銀時の指が神楽の敏感な部分を擦る度に、そこが硬くなっていくのが分かる。
「分かるか? 神楽? お前も興奮してんだよ」
神楽は何も言わずにただフゥフゥと呼吸をしているだけで、もう何も言わなかった。その代わり、時折鼻から抜ける鳴き声のような音が聞こえてきた。そのうちにそれは明らかに「んンっ」や「はあッ」という息遣いに変化して、銀時の指も割れ目の更に奥へと伸びるのだった。
ヌルりとした体液が中指に絡まる、それが潤滑油となり指の動きも速くなる。
「あっ! はッ、はン……」
万事屋の室内は銀時の汗の臭いと神楽の女の臭いが混ざり合い、なんともまったりとした空気が淀んでいた。

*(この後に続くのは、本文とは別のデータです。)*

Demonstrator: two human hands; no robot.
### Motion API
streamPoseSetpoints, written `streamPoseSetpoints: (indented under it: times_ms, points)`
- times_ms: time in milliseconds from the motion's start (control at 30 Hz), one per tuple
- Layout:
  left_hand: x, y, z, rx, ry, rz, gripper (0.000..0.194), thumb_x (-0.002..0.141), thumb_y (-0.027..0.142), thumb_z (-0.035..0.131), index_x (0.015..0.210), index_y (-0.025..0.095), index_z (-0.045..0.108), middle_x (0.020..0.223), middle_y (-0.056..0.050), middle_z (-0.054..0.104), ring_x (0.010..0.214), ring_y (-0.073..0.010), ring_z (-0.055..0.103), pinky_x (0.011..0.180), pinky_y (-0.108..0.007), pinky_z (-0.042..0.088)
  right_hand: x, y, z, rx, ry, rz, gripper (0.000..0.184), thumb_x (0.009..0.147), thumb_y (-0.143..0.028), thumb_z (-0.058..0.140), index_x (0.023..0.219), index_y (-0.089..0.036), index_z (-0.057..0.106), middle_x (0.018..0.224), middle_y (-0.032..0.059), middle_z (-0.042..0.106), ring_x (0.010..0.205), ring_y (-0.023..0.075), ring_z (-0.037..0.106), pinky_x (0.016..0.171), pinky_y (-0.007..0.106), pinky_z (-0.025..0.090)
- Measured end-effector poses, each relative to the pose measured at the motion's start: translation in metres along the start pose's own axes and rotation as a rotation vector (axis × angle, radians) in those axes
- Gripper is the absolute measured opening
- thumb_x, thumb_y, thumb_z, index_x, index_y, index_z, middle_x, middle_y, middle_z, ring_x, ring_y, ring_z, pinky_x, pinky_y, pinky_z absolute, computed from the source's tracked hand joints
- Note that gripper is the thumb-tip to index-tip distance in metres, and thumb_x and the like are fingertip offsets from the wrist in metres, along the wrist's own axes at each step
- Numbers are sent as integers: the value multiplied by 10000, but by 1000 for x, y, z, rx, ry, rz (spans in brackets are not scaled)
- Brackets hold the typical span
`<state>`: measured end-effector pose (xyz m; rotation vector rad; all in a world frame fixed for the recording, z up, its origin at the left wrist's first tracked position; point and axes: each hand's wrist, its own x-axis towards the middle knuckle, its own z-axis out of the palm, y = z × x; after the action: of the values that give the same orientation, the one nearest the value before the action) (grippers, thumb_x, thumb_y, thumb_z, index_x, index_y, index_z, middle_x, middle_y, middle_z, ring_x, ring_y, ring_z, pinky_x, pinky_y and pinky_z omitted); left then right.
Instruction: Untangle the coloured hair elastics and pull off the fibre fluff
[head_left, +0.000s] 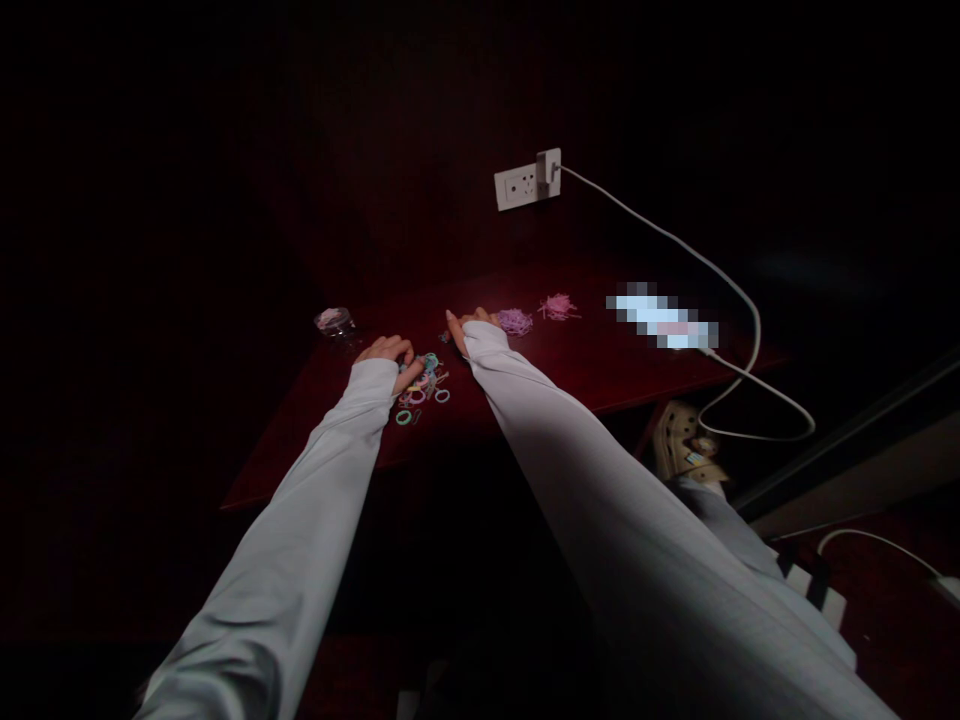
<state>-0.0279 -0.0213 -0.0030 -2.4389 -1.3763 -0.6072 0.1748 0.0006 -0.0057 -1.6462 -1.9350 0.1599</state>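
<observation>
My left hand (pixel 389 352) rests at a loose pile of small colourful hair ties (pixel 427 380) on the dark red table. Its fingers curl in and the thumb reaches into the pile; what lies between them, if anything, is too small to make out. Farther right, my right hand (pixel 474 322) is low over the tabletop, one finger standing apart from the others and nothing visible in it. Just beyond it lies a heap of small purple elastic bands (pixel 515 321), partly behind the hand. A separate heap of pink elastic bands (pixel 558 306) sits to its right.
A clear container (pixel 334 322) with pinkish contents stands at the table's left. On the right, a blurred-out bright device (pixel 664 318) is joined by a white cable (pixel 675 238) to a charger (pixel 550 166) in the wall socket (pixel 516 187). A tan clog (pixel 681 443) shows below the table edge.
</observation>
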Motion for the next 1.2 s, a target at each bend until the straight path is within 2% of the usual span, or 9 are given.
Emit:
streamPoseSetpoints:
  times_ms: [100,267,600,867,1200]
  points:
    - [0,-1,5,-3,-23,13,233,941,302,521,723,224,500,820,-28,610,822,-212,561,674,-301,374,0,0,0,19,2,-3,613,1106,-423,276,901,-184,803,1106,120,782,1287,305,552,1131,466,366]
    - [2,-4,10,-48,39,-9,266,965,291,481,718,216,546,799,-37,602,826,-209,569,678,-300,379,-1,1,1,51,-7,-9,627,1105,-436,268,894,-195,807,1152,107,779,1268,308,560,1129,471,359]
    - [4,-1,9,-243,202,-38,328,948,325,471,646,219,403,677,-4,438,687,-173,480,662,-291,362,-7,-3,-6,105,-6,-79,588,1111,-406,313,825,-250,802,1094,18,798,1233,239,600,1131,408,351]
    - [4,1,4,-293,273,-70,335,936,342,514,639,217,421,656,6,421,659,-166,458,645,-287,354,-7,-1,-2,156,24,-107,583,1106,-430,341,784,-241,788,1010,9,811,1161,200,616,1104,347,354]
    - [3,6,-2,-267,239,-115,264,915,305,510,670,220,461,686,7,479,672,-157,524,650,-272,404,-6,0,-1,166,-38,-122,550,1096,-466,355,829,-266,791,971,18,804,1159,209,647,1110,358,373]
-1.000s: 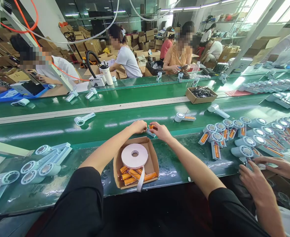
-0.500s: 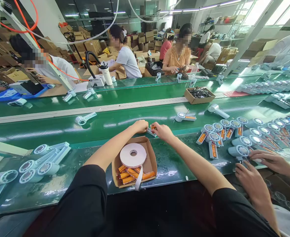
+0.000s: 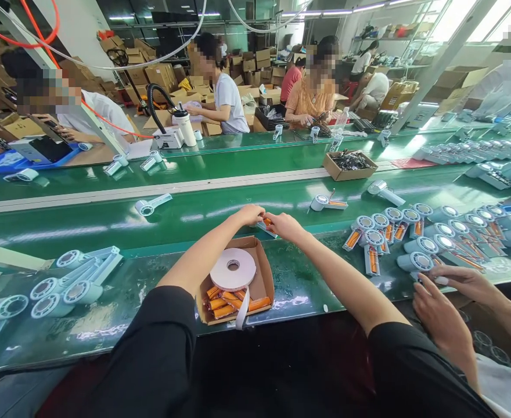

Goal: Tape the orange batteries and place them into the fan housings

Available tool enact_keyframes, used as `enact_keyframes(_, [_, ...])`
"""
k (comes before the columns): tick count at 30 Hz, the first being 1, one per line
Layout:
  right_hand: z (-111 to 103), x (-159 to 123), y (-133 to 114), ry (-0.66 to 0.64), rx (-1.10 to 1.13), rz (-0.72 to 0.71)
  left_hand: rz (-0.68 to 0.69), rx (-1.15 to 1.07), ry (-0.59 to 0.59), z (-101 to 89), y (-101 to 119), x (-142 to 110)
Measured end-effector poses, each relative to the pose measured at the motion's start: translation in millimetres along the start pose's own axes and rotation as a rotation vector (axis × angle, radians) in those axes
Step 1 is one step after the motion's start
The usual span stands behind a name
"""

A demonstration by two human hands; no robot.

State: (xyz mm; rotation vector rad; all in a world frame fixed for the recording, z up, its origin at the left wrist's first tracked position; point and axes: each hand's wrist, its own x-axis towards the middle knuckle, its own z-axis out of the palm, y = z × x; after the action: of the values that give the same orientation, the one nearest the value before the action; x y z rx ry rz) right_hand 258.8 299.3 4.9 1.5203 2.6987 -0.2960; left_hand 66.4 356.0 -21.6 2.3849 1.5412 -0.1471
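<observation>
In the head view, both my hands meet just beyond a cardboard box (image 3: 265,264). My right hand (image 3: 287,226) is closed, its fingers pinching an orange battery (image 3: 267,221). My left hand (image 3: 252,214) is closed at the battery's left end; what its fingers grip is hidden. Under the hands lies a light-blue handle (image 3: 267,231), seemingly of a handheld fan body, its head hidden. In the box are a roll of white tape (image 3: 220,270), its loose end hanging over the front rim, and several orange batteries (image 3: 225,305).
Several light-blue fan bodies (image 3: 81,290) lie left; many more, some with batteries, stand right (image 3: 371,238). A co-worker's hands (image 3: 445,313) work at the right edge. Single fan bodies (image 3: 151,205) lie on the green belt (image 3: 220,203). Beyond stands a box of black parts (image 3: 350,165); people sit opposite.
My hands have come closer together, and the battery now shows between them above the handle. The view has shifted slightly. The co-worker's hands stay at a fan body.
</observation>
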Motion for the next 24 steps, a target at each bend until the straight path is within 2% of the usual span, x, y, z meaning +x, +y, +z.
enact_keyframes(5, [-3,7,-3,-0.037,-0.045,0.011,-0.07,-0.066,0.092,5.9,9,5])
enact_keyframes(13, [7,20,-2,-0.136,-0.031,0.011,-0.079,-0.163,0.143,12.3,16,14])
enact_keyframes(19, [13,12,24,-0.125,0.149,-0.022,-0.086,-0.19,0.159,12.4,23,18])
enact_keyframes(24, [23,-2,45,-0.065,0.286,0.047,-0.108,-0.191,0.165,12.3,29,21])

ついに神楽は抵抗を全く止めてしまうと、銀時はそれを合図に神楽のパンツを脱がし、大きく片脚を開かせた。
「チャイナドレスってこんな事する為に出来てんだな」
銀時は自分の性器を当たり前のように露出させると、神楽の剥き出しになった尻に擦り付けた。そしてそのまま膣口まで滑らせると、先端をピトっとくっ付けた。
あとはこのまま一気に貫くだけだ。
神楽を貪り食う鬼はそんな事を心で呟くと――――――
「銀ちゃん?」
神楽の声にハッとした銀時は、古い床板の上に落ちた汗に目をやった。それは乾くことなくそこにあって、神楽はソファーからこちらを怪訝な顔つきで見ている。
激しい動悸に顔を歪めた銀時は、今まで見ていた光景が全て幻だったことを知る。
夏の暑さが見せた幻?
だが、妙な湿り気を下腹部に感じた。
「…………嘘だろ」
下着の中で銀時は射精していたのだ。年頃の少女の背後で立ったまま、溜め込んだ精液を垂れ流して…………どうもただの幻如きに性的快感を得たらしい。
「ガキかよ」
乾いた笑いが思わず出た。そんな銀時を見つめる神楽は、意味が分からないと言ったように首をかしげていた。
「銀ちゃん汗だくアル。お風呂入ったら」
「ああ、そうするわ」
銀時の瞳に映る神楽は、色気もなく子供じみた表情をしているが、やはり隠せない体の成長が雄を誘う香りを放っていた。
じきに来る。蛹から蝶へと変わる羽化の季節が。その時、銀時は自分を抑えることが出来ないような、そんな気がしていた。今はまだ妄想で耐えしのいでいるが、あのソファーに寝転んでいるのが大人へと成長した神楽だったら――――?
銀時は風呂場へ着くと、そんな神楽を妄想しながら汚れた性器をただひたすら弄るのだった。